* Problem details
Go through the data below and report how many lines contain "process"; the reply holds only that number.

(Records for the exercise begins)

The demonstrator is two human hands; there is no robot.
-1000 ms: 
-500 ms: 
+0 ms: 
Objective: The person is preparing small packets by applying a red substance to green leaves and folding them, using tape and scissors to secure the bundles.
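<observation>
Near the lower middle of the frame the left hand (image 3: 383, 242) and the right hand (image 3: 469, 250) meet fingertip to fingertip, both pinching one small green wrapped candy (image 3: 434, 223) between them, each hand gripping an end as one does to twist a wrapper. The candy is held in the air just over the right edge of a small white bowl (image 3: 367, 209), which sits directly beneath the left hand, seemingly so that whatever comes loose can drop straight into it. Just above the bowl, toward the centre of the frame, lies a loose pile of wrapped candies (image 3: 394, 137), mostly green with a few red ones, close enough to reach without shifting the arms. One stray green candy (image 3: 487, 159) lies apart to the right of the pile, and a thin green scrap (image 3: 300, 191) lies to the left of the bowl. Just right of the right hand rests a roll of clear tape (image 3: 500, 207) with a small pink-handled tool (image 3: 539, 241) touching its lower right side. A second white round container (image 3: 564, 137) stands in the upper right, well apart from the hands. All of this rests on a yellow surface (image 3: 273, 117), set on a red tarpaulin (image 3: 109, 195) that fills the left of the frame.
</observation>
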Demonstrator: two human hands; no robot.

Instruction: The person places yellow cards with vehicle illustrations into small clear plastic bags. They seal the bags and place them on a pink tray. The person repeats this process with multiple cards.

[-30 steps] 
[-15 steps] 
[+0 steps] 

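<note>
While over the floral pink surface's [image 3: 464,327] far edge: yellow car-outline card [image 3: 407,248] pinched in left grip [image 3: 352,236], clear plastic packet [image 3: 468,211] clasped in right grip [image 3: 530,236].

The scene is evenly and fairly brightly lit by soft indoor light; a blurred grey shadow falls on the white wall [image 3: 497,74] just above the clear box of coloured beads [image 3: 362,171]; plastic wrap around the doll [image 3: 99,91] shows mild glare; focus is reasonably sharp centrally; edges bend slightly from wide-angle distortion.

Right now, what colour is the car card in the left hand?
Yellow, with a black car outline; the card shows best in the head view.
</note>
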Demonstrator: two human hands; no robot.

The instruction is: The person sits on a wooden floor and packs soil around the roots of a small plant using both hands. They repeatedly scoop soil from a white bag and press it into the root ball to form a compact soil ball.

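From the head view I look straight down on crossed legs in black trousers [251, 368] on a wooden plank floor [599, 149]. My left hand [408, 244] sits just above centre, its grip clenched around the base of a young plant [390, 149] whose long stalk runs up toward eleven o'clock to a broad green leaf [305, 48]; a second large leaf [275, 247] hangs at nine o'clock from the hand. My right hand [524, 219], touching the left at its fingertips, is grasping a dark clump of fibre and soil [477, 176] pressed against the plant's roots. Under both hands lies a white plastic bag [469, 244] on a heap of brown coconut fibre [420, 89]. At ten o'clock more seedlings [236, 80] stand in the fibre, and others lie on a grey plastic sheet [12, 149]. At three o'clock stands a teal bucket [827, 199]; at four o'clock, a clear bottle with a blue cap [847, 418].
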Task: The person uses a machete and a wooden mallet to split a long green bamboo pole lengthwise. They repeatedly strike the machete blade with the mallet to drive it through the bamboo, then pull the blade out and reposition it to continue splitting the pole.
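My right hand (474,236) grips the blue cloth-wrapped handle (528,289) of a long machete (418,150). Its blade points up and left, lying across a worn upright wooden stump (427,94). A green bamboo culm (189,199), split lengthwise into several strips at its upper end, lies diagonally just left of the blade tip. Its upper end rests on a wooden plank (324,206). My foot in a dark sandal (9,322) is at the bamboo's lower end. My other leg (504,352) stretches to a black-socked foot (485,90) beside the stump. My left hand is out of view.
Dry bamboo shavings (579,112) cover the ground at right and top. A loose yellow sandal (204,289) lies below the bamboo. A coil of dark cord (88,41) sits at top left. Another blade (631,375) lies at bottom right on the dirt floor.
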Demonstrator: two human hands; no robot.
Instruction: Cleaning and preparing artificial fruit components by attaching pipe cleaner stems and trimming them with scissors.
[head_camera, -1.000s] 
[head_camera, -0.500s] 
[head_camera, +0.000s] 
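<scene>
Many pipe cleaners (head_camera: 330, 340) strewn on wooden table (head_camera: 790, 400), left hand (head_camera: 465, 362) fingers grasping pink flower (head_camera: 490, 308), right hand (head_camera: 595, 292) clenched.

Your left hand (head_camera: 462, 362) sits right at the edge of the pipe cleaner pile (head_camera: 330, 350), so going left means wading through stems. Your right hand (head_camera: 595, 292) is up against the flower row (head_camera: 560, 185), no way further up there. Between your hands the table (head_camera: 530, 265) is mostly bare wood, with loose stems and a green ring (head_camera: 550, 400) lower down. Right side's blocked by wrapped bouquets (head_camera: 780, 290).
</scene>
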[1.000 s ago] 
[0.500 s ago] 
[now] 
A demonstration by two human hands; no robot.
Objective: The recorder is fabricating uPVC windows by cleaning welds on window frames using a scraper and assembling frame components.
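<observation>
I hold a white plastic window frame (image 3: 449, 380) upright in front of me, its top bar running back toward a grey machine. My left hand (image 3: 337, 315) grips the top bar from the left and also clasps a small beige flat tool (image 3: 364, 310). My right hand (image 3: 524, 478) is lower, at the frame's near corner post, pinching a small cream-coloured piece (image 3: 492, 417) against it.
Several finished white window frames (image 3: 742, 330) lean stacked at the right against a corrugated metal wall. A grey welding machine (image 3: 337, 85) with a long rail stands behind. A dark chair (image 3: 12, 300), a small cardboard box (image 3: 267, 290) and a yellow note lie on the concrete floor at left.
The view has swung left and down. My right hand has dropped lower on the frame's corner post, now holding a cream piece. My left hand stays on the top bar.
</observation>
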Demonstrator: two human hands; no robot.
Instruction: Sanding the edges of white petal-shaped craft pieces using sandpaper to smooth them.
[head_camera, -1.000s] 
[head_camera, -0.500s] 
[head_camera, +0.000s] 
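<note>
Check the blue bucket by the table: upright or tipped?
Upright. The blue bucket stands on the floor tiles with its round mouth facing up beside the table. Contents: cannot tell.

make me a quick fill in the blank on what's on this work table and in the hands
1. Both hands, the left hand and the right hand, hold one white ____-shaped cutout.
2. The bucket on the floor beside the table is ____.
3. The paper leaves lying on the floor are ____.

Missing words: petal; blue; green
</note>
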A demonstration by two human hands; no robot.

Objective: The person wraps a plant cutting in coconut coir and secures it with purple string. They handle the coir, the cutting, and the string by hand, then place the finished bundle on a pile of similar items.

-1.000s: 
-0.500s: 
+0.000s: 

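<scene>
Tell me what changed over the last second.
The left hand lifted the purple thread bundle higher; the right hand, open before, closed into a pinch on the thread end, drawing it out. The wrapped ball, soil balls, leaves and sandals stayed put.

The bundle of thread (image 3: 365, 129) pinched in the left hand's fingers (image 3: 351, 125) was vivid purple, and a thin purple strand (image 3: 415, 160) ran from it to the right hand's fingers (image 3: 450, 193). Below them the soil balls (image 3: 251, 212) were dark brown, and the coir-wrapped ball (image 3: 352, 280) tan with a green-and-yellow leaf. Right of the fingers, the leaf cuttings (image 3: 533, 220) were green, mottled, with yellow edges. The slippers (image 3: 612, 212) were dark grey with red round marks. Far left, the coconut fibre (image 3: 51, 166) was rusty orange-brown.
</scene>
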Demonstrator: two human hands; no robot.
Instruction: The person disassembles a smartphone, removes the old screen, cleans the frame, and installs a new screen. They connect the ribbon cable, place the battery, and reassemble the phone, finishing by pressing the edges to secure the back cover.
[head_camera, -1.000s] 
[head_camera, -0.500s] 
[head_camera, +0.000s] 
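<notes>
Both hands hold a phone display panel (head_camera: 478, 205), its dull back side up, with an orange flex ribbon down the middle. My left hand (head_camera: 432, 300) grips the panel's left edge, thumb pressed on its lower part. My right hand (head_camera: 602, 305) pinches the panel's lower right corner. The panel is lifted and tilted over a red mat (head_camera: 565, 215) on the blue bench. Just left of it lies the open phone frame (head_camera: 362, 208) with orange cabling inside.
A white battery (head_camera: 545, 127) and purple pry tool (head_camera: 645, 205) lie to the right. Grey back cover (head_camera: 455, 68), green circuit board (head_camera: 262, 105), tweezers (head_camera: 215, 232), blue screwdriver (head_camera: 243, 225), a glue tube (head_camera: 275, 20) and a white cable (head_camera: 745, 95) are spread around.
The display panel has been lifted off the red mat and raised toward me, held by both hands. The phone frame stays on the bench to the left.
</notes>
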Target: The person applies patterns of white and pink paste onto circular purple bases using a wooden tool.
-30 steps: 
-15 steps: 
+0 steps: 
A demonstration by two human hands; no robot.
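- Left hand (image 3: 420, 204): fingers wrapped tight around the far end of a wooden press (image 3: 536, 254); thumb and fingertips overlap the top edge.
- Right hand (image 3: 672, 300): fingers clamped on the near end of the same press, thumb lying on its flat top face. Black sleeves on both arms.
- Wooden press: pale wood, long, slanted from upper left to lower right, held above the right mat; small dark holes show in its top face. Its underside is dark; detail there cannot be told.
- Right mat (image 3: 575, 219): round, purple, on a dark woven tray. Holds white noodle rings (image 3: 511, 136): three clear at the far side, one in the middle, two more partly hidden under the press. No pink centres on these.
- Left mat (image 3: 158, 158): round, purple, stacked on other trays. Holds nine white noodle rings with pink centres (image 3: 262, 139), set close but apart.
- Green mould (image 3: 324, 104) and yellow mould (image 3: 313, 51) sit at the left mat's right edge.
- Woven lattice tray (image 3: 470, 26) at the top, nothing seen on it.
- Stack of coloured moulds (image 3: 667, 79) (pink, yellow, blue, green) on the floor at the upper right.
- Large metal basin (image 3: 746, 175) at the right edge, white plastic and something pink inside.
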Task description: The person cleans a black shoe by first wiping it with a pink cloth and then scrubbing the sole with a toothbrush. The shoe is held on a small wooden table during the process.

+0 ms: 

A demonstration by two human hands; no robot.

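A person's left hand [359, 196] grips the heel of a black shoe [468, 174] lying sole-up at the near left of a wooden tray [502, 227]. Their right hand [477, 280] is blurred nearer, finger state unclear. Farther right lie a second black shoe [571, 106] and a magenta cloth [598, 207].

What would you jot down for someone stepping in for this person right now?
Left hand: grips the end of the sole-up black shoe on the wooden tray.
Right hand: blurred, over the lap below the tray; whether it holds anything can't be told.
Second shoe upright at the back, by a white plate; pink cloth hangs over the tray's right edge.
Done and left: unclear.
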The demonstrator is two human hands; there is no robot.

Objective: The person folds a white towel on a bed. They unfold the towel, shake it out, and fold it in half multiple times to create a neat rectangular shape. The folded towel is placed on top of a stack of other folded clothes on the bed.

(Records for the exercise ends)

* Result for this exercise
2